Penyerapan anggaran yang tinggi dinilai penting karena menunjukkan bahwa alokasi APBN dapat dimanfaatkan secara optimal untuk mendukung pembangunan sektor komunikasi dan transformasi digital nasional.
Infrastruktur Digital Terus Diperluas
Tidak hanya dari sisi tata kelola keuangan, Kemkomdigi juga terus memperkuat pembangunan infrastruktur digital di berbagai wilayah Indonesia.
Perluasan jangkauan infrastruktur digital menjadi bagian dari implementasi program prioritas pemerintah dalam mewujudkan transformasi digital nasional yang inklusif.
Melalui pembangunan infrastruktur digital, pemerintah berupaya memperluas akses masyarakat terhadap layanan internet, meningkatkan konektivitas antarwilayah, serta mempercepat pemerataan ekonomi digital hingga ke daerah-daerah yang sebelumnya masih terbatas aksesnya.
Penghargaan Menjadi Motivasi
Dalam keterangannya, Meutya Hafid menegaskan bahwa penghargaan berupa opini WTP bukanlah tujuan akhir, melainkan motivasi untuk terus meningkatkan kualitas pengelolaan keuangan negara.
Ia menilai keberhasilan tersebut harus menjadi dorongan bagi seluruh jajaran Kemkomdigi agar terus memperkuat akuntabilitas serta menghadirkan pelayanan publik yang semakin berkualitas.
“Penghargaan menjadi motivasi untuk terus meningkatkan kualitas pengelolaan keuangan negara, memperkuat akuntabilitas, serta memberikan layanan publik yang semakin baik bagi masyarakat,” tulis Meutya.
Komitmen Mendukung Indonesia Digital
Prestasi mempertahankan opini WTP diharapkan semakin memperkuat kepercayaan publik terhadap pengelolaan keuangan di lingkungan Kemkomdigi.
Dengan tata kelola yang semakin baik, kementerian diharapkan mampu menjalankan berbagai program strategis pemerintah secara efektif, mulai dari pembangunan infrastruktur digital, peningkatan literasi digital masyarakat, penguatan ekosistem digital nasional, hingga transformasi pelayanan publik berbasis teknologi.
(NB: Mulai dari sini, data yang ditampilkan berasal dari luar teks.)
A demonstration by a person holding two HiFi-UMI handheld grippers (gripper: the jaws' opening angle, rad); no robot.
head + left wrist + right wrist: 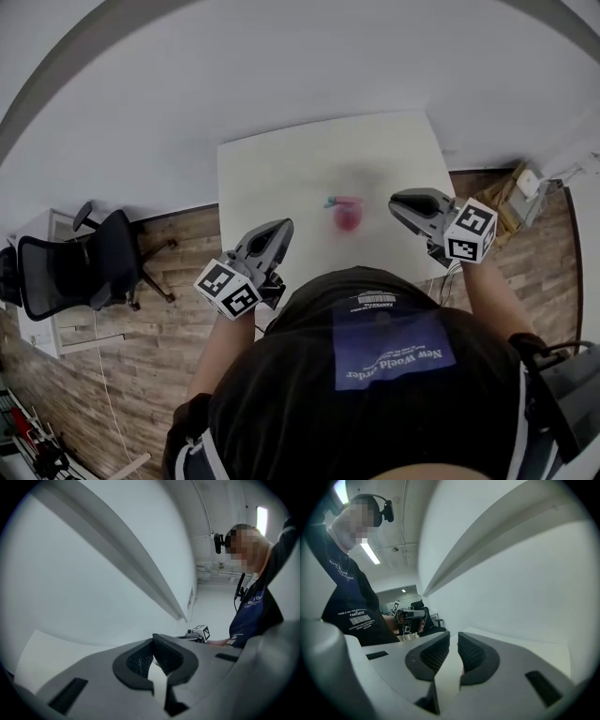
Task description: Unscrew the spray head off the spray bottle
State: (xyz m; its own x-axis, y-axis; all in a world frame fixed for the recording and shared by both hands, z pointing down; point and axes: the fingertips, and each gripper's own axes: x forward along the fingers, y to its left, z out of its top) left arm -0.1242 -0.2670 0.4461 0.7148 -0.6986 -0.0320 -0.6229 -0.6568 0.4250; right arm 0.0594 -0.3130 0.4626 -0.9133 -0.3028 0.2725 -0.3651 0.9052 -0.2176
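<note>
Your dark shirt is filling the bottom of the head view and covering the near edge of the white table. Just past it, at twelve o'clock from your chest, the pink spray bottle is sitting on the tabletop. It's showing only as a soft blur with a bluish bit on its nine o'clock side, so you can't separate the spray head from the body or tell whether it's upright. The left gripper is hanging at about eight o'clock from the bottle and the right gripper at about three o'clock, both apart from it. In the left gripper view the left gripper is showing its tips meeting, with nothing caught between them. In the right gripper view the right gripper is showing its pads almost together, only a thin slit between them, gripping nothing. An office chair is standing off at nine o'clock, partly cut by the frame edge.
</note>
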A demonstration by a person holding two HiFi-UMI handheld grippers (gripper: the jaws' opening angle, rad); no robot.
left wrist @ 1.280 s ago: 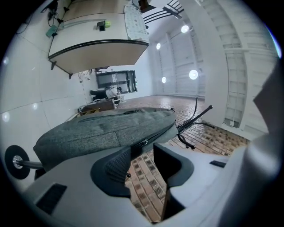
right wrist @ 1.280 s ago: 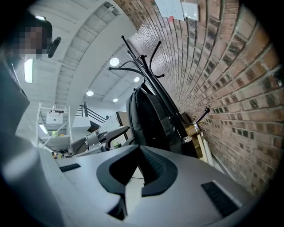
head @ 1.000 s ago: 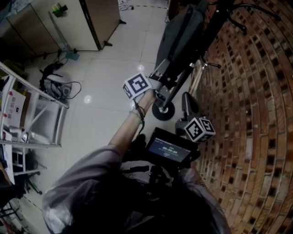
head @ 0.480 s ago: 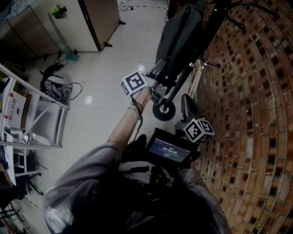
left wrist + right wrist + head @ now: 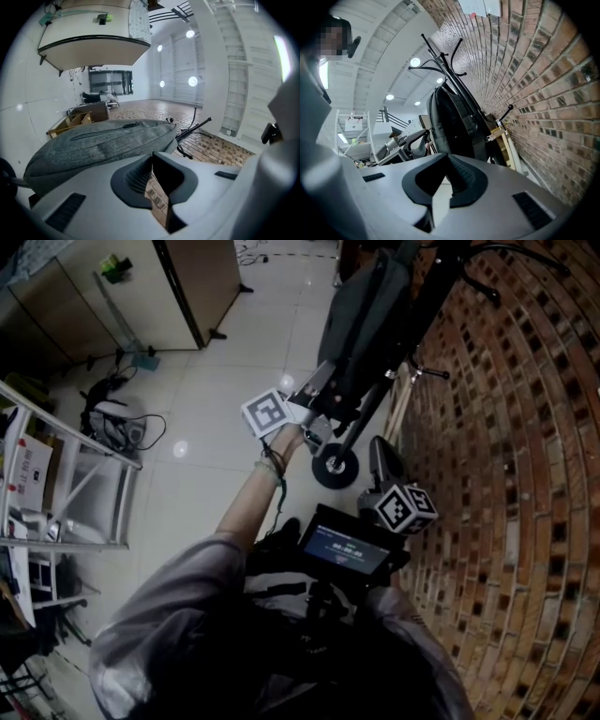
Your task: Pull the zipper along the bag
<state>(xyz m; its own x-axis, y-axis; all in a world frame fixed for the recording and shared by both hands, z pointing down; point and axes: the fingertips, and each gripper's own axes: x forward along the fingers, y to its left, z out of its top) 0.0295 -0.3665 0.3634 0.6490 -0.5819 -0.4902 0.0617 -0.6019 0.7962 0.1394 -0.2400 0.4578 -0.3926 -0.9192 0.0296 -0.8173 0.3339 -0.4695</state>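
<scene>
Head view is showing a wide stretch of white tiled floor [image 5: 216, 427] lying open to the left of the grey fabric bag [image 5: 361, 320], which is hanging from a black metal coat stand [image 5: 441, 277]. A red brick wall [image 5: 506, 427] is closing off the right side close behind the stand, and a white metal shelving frame [image 5: 75, 474] is standing well apart at the far left. The person's bare left forearm [image 5: 251, 493] is reaching forward out of a grey sleeve, bringing the left gripper [image 5: 319, 385] up to the bag's lower end, just above a black caster wheel [image 5: 334, 466]. Left gripper view is showing jaws that have just been closing: the pads are meeting at their tips with nothing between them, and only brick is showing through the slit below. In that view the bag is lying just beyond the tips, and its dark zipper [image 5: 103, 132] is running along the side facing the camera, apart from the jaws. The right gripper [image 5: 382, 454] is hanging back nearer the person's chest beside the wall. Right gripper view is showing its pads together as well, holding nothing, with the bag ahead and apart. The head view's upper edge is cutting off the bag's top, and I cannot tell whether the left gripper is touching the fabric.
</scene>
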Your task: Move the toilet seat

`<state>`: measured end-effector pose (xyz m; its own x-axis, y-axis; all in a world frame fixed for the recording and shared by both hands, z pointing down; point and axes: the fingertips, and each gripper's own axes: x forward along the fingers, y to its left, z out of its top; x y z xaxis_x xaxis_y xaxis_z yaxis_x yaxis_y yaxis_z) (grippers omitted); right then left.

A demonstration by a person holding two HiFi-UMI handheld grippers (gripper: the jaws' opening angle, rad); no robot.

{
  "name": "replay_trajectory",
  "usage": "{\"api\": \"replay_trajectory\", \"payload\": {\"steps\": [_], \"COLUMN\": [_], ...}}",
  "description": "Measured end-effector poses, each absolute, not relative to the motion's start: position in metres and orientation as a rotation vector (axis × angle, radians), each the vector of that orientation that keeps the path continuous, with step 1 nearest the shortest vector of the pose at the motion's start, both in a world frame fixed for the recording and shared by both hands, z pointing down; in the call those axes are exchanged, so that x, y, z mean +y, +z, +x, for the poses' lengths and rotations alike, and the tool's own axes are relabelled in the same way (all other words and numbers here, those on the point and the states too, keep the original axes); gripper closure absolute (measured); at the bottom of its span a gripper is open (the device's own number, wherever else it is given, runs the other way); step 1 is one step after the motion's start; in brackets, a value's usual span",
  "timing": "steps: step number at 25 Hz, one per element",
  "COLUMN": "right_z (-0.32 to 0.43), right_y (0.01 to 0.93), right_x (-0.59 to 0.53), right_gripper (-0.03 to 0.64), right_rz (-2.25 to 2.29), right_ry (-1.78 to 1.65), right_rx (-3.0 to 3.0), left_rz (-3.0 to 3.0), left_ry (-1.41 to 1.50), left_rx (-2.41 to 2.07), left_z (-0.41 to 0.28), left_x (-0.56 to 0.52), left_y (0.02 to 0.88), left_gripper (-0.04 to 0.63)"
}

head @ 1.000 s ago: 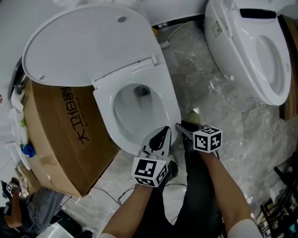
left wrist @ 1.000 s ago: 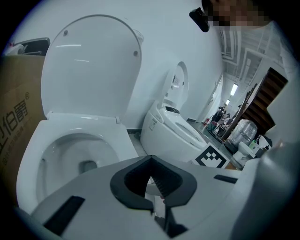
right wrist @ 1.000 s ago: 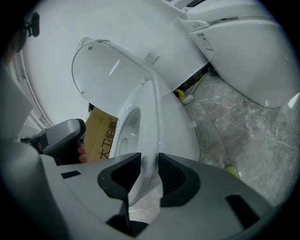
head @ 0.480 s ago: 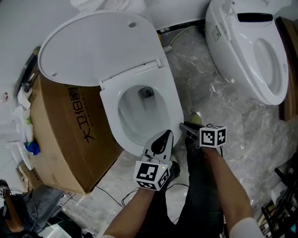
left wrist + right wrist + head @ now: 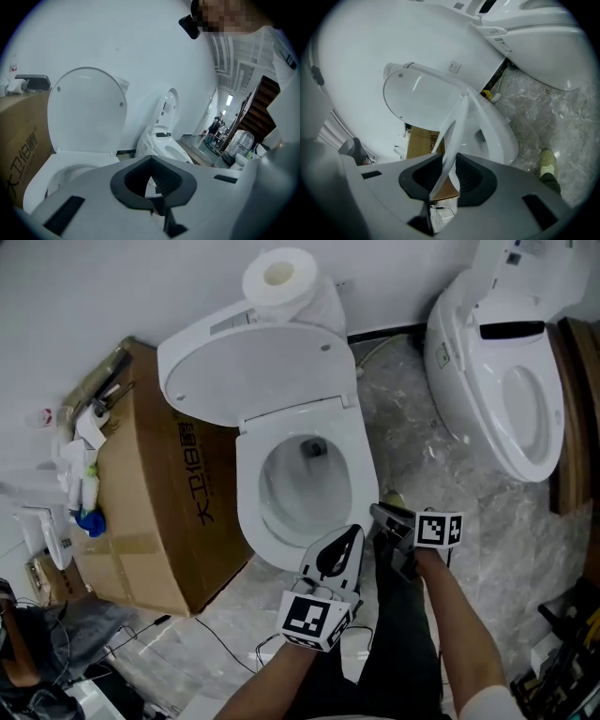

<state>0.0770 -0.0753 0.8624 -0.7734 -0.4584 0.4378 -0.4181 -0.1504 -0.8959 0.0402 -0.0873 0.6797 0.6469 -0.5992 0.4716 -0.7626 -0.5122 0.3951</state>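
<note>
My right gripper's point(image 5: 449, 159) jaws have just been closing and now clench the front edge of the seat point(image 5: 456, 123), a thin white band that runs edge-on between the pads. From there the seat slopes up and away to its hinge at the foot of the lid point(image 5: 253, 371), so its front is lifted clear of the bowl point(image 5: 499, 136) with a gap showing between them. My left gripper's point(image 5: 153, 158) jaws are closed tip to tip with nothing between them. In the head view it sits just left of the right one at the front rim of the bowl; whether it touches the rim I cannot tell. The lid stands swung open behind the bowl, and a paper roll point(image 5: 279, 276) sits behind its top. A cardboard box point(image 5: 150, 512) stands against the toilet's left side. A second toilet point(image 5: 506, 399) is well apart to the right, across the marbled floor point(image 5: 441, 474). A shoe point(image 5: 548, 161) shows on the floor near the bowl's front.
</note>
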Motion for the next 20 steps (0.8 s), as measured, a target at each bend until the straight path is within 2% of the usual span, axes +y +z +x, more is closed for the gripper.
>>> {"api": "replay_trajectory", "payload": {"steps": [6, 20], "right_z": [0.079, 0.081], "right_y": [0.804, 0.724], "right_x": [-0.103, -0.188], "right_gripper": [0.517, 0.472], "right_rz": [-1.000, -0.855], "right_ry": [-2.128, -2.135], "right_rx": [1.981, 1.878], "left_rz": [2.297, 2.313], "left_ry": [0.284, 0.194], "left_rx": [-1.105, -1.268], "left_z": [0.044, 0.039], "left_x": [-0.102, -0.153], "left_y": [0.601, 0.518], "left_gripper": [0.586, 0.586]}}
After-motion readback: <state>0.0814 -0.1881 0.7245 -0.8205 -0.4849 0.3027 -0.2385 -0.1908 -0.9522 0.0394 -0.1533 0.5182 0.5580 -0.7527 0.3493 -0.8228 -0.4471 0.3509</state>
Keberhasilan ini sekaligus menjadi modal penting bagi Kemkomdigi untuk terus mendukung visi Indonesia sebagai negara yang maju dalam bidang transformasi digital melalui pengelolaan anggaran yang profesional, transparan, dan bertanggung jawab.
Semoga capaian ini menjadi penyemangat bagi Kemkomdigi untuk terus menjaga integritas pengelolaan keuangan negara serta meningkatkan kualitas pelayanan kepada rakyat Indonesia.